# [WORK TO COMPLETE]
Restate the listing below word for word, pictures excluded.

Segment Start: DATA FOR REVIEW

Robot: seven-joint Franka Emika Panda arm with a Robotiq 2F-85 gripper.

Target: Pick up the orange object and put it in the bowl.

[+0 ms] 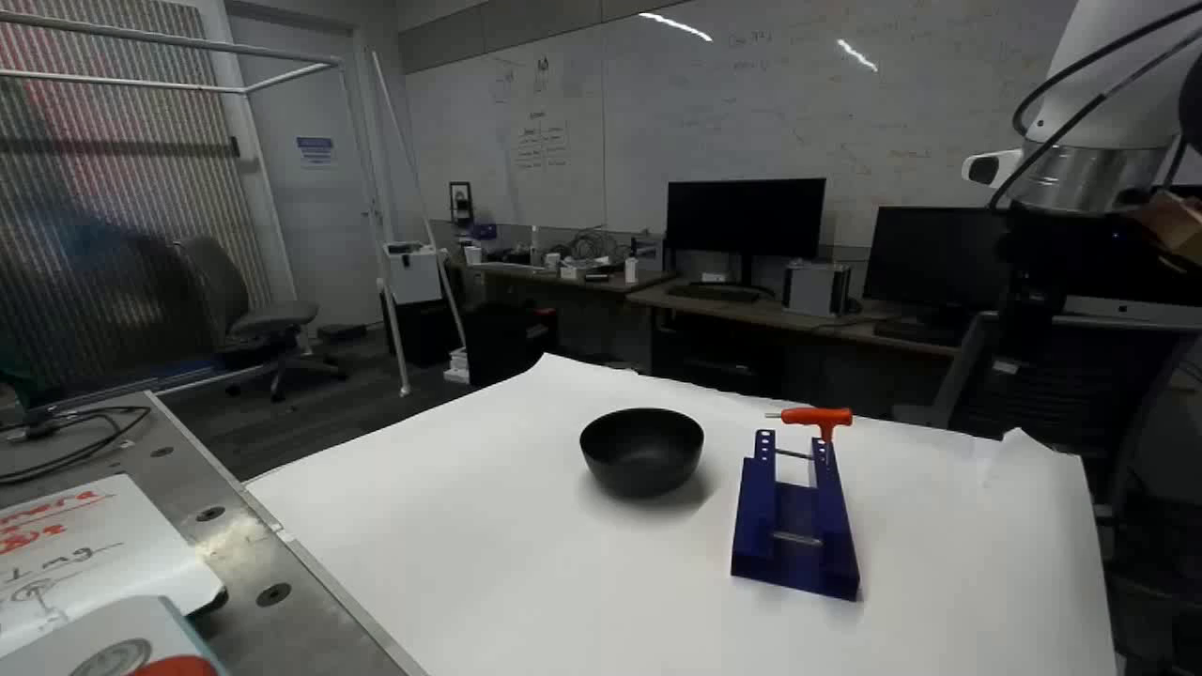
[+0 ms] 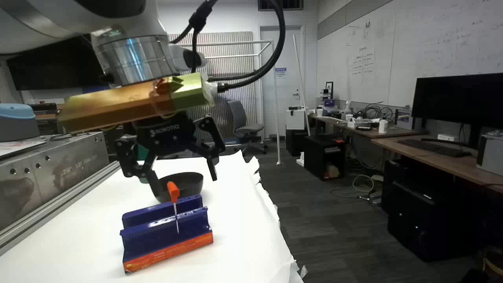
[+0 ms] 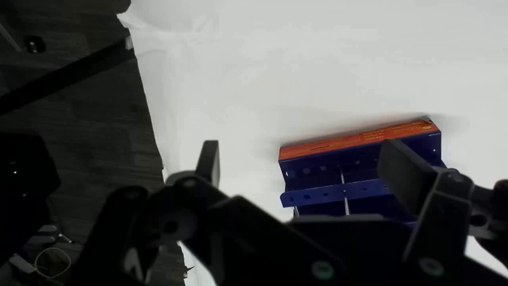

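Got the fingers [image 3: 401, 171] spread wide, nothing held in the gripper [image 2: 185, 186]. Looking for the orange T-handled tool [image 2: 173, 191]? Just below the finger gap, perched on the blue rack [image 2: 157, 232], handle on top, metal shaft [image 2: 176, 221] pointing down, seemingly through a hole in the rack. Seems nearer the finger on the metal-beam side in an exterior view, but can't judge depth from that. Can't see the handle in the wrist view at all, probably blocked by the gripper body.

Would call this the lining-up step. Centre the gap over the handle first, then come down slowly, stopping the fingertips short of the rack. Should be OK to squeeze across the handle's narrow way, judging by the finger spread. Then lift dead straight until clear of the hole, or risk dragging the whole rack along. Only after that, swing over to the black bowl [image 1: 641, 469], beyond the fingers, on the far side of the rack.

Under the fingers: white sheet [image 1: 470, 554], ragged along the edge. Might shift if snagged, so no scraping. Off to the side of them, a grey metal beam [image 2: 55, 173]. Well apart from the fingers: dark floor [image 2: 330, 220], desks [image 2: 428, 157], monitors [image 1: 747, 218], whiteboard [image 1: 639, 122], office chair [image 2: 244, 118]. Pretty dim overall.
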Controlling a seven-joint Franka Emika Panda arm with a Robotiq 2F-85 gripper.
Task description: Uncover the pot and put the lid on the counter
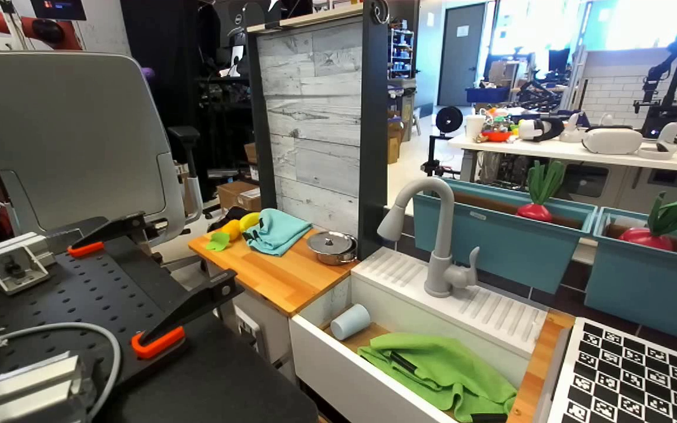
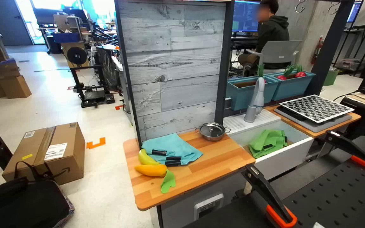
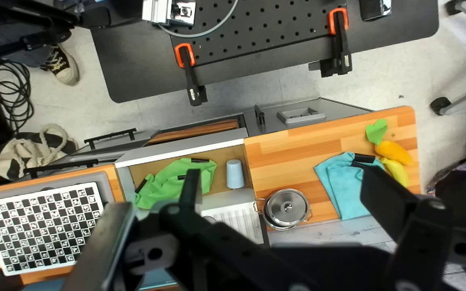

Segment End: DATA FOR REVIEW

# [FINAL ANSWER]
Robot: seven-joint Franka Emika Panda arm with a Robotiq 2F-85 gripper.

Target: Pick up the orange object and put it in the bowl.

[+0 ms] 
[+0 ms] 
[+0 ms] 

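Got the fingers [image 3: 401, 171] spread wide, nothing held in the gripper [image 2: 185, 186]. Looking for the orange T-handled tool [image 2: 173, 191]? Just below the finger gap, perched on the blue rack [image 2: 157, 232], handle on top, metal shaft [image 2: 176, 221] pointing down, seemingly through a hole in the rack. Seems nearer the finger on the metal-beam side in an exterior view, but can't judge depth from that. Can't see the handle in the wrist view at all, probably blocked by the gripper body.

Would call this the lining-up step. Centre the gap over the handle first, then come down slowly, stopping the fingertips short of the rack. Should be OK to squeeze across the handle's narrow way, judging by the finger spread. Then lift dead straight until clear of the hole, or risk dragging the whole rack along. Only after that, swing over to the black bowl [image 1: 641, 469], beyond the fingers, on the far side of the rack.

Under the fingers: white sheet [image 1: 470, 554], ragged along the edge. Might shift if snagged, so no scraping. Off to the side of them, a grey metal beam [image 2: 55, 173]. Well apart from the fingers: dark floor [image 2: 330, 220], desks [image 2: 428, 157], monitors [image 1: 747, 218], whiteboard [image 1: 639, 122], office chair [image 2: 244, 118]. Pretty dim overall.
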Controlling a seven-joint Franka Emika Panda arm with a Robotiq 2F-85 gripper.
Task description: Uncover the pot and put the lid on the counter

The exercise has been fully answered.